How to cope with the reorganization?
For cryptocurrency users, it is important to understand and cope with block reorganization. Here are a few tips to minimize the impact of block reorganization on trading:
Increase in the number of trade confirmations
To minimize the risk of a transaction being withdrawn during a block reorganization, it is recommended that a higher number of transaction confirmations be used. Most cryptocurrency exchanges recommend a minimum of 6 confirmations before a transaction is completed. This is effective in minimizing transaction issues caused by block reorganization.

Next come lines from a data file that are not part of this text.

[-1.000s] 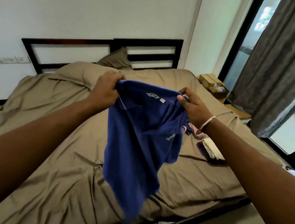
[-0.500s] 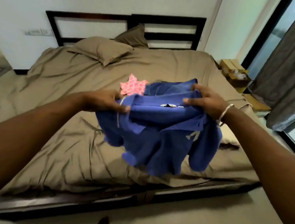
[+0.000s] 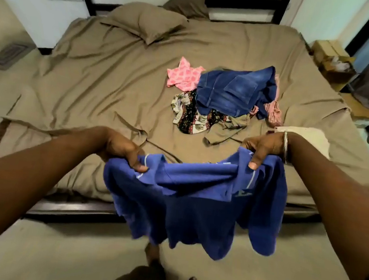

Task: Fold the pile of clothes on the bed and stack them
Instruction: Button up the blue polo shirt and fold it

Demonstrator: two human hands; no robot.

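Clothes (image 3: 227, 98) lie heaped far right on the bed (image 3: 93, 74). I hold a blue shirt (image 3: 193, 203) over its near edge, my left hand (image 3: 120, 150) and right hand (image 3: 264, 148) apart, each pinching its top edge.

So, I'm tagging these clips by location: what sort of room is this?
Most likely a home bedroom: a wide bed with brown sheets, a pillow against a dark slatted headboard, and loose clothes piled on it.
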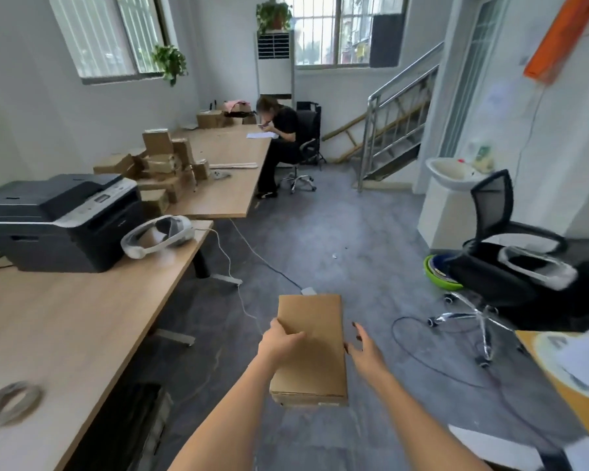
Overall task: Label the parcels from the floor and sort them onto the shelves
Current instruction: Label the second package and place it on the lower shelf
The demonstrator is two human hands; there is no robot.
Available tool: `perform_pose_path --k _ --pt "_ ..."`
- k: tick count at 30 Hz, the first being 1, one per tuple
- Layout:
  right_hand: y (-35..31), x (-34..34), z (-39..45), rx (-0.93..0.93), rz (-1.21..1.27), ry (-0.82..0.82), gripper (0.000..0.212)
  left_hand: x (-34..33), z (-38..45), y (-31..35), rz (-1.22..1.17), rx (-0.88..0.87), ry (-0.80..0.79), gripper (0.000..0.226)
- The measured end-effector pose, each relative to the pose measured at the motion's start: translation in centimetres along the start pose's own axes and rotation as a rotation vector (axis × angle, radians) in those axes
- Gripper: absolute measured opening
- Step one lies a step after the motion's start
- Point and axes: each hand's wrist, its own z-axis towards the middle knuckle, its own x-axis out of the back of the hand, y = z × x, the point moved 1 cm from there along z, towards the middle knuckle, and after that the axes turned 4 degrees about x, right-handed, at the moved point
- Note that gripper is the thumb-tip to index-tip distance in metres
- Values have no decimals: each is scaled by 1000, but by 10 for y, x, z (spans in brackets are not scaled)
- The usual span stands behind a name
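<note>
Wooden desk (pixel 82 321) bearing printer (pixel 62 220), headset (pixel 159 234), tape roll (pixel 12 402); farther table (pixel 228 185) piled with cardboard parcels (pixel 164 168)

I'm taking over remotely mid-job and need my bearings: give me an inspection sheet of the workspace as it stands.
Surface: grey floor; near wooden desk on the left.
Job's things: flat cardboard parcel held above the floor; no label visible on its top. More boxes piled on the far desk. No shelves in view.
Clutter: printer, headset and tape roll on the near desk; green basin beside a black chair.
Grippers: left hand grips the parcel's left edge; right hand open at its right edge.
Cables: white cable off the desk; black loop on the floor.
Surroundings: seated person at the far desk, staircase, washbasin.
</note>
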Motion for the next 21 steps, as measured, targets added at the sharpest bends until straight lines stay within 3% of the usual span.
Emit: perform_pose_path --k 6,9,15,21 --pt "54 83 -51 -300 392 97 103 -76 -41 71 147 -137 -114 72" --pt "96 140 -83 -329 529 127 81 -133 -74 111 202 -233 -192 70" --pt "156 267 -171 -325 614 327 67 -258 -168 176 259 -403 -362 85" --pt "223 372 -260 -297 677 581 72 -371 -277 218 327 -526 -499 88"
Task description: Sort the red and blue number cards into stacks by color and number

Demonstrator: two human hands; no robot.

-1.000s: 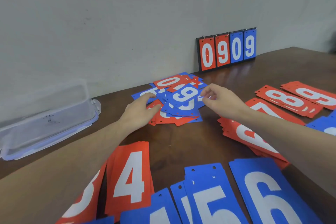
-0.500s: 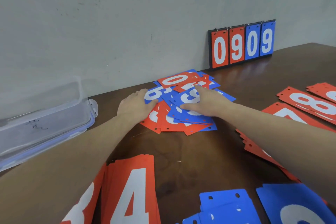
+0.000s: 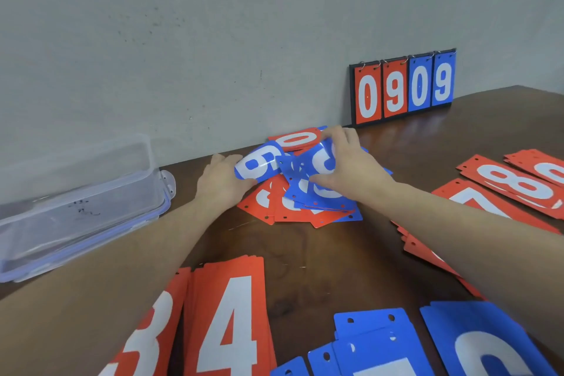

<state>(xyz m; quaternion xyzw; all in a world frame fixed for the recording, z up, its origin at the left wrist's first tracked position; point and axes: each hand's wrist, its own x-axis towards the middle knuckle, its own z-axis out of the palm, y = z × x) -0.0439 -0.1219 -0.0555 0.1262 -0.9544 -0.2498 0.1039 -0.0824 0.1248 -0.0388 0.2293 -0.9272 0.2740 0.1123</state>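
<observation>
Between the two hands, against the foot of the wall, lies the mixed pile of cards (image 3: 300, 192), red and blue cards overlapping at odd angles on the table (image 3: 320, 256). The left hand (image 3: 221, 183) sits at the pile's left edge with its fingers curled around a blue card (image 3: 258, 163) that shows a white 6 or 9 and is bent up off the heap. The right hand (image 3: 351, 168) comes in from the right over the top of the pile, thumb and fingers pinched on another blue card (image 3: 320, 159) that is lifted and curved; its digit is partly hidden by the fingers. The two hands are close together, each clamped on its own card, not touching each other. Just behind the right hand's fingertips a red 0 card (image 3: 294, 140) lies flat at the far edge of the pile.

Nearer than the left forearm, red stacks show a 3 (image 3: 143, 342) and a 4 (image 3: 229, 320). Under and right of the right forearm lie more red stacks, one showing a 7 (image 3: 476, 201) and one an 8 (image 3: 515, 185). Below the right forearm, toward the person, blue stacks (image 3: 375, 342) reach the frame's bottom edge, their digits cut off.

Beyond the right hand a small flip scoreboard (image 3: 403, 85) leans on the wall reading 0 9 0 9, two red cards then two blue. Well left of the left hand sits a clear plastic box (image 3: 76, 201).
</observation>
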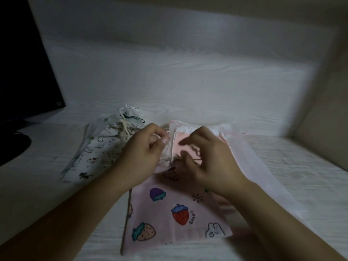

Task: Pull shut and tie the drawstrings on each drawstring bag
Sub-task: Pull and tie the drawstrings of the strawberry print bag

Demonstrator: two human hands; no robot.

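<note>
A pink bag printed with strawberries (175,213) lies flat in front of me, its gathered mouth between my hands. My left hand (145,157) pinches its white drawstring (165,158) with curled fingers. My right hand (205,161) hovers over the bag's mouth with fingers bent; whether they hold the cord is hidden by blur. On the left lies a white bag with animal prints (94,157), its cord tied in a knot (125,127). Under my right hand sits a pale pink and white bag (244,157) with its mouth open.
All bags lie on a white wood-grain table (188,81). A dark monitor (22,63) stands at the far left with its black base (13,146) on the table. A beige wall (327,100) closes off the right side.
</note>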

Use a reliable trading platform
Choose to trade on reliable trading platforms that typically offer higher trade confirmation guarantees and are able to effectively address the risks that may arise from block reorganization. For example, some mainstream exchanges perform an additional risk assessment on each trade to ensure that the trade will not be withdrawn even in the event of a reorganization.
Monitor blockchain status
Users can also monitor the confirmation of their transactions through some blockchain explorers (e.g. Etherscan, Blockchair, etc.). Once it is found that a reorganization or transaction has not been confirmed, timely measures can be taken to avoid possible funding risks.
Trivia
Block reorganization is an inevitable part of the blockchain system and has a direct impact on the operation of the blockchain and user transactions. Understanding the causes, processes and impacts of block reorganization can help cryptocurrency users make more informed decisions when conducting transactions and effectively minimize the resulting risks. In cryptocurrency trading, the appropriate number of confirmations and the choice of a stable trading platform can effectively protect users' funds and thus better enjoy the convenience and innovation brought by blockchain technology.